Global stock markets tanked Monday following declines on Wall Street last week, and global investors seem unpersuaded by the U.S. government's stimulus plan to prevent a recession by issuing $800 tax rebates.
India's principal index tumbled 7.4% Monday, falling 1408 points to 17,605, while China's Shanghai Composite Index dropped 266 points, or 5.1%, to 4914.
Germany's DAX index fell 381 points to 6933, while the CAC 40 in France was down 238 points at 4854; these represent declines of six and four percent, respectively. Some £77 billion in value was erased from UK blue chip shares today, as investors brace themselves for what appears to be a U.S. economy running headlong into recession.
The Dow is currently 14.6 percent below its October 9 record close of 14,164.53, and the index is less than 100 points away from slipping beneath the benchmark of 12,000. A number of analysts are discussing the possibility of a drop of 500 or more points when trading opens in New York Tuesday morning.
Personally, I am going to ride out what seems to be a financial tsunami looming ahead.
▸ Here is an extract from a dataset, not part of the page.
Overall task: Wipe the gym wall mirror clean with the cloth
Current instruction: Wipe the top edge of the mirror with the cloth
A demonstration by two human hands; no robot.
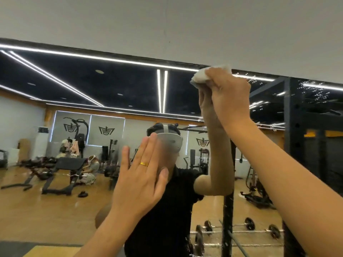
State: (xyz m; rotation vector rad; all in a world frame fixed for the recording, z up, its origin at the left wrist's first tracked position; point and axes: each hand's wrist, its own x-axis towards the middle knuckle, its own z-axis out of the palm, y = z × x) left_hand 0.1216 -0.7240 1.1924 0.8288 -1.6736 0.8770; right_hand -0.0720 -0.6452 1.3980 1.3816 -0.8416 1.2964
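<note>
My left hand lies flat, fingers straight, on the mirror. Above it my right hand grips the bunched cloth at the glass's top edge. Spray droplets stretch rightward along that edge, nearest this hand.

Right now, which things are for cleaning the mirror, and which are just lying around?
For the job: cloth, right hand gripping it, mirror, open left hand, white specks on the glass.
Just lying about, seen in the reflection: weight bench, barbells, loose plate on the floor.
</note>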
We have enough equity in our home to avoid almost any conceivable real estate disaster, and we will not be cashing out our 401-K and IRA funds for a couple of more decades, anyhow. Still, it is difficult to keep from drawing comparisons between 2008 and 1929.
Thus, I will keep one eye on FNN tomorrow as I prep for my lectures, much as I would slow down to see a horrific accident. Kind of hard to ignore, right?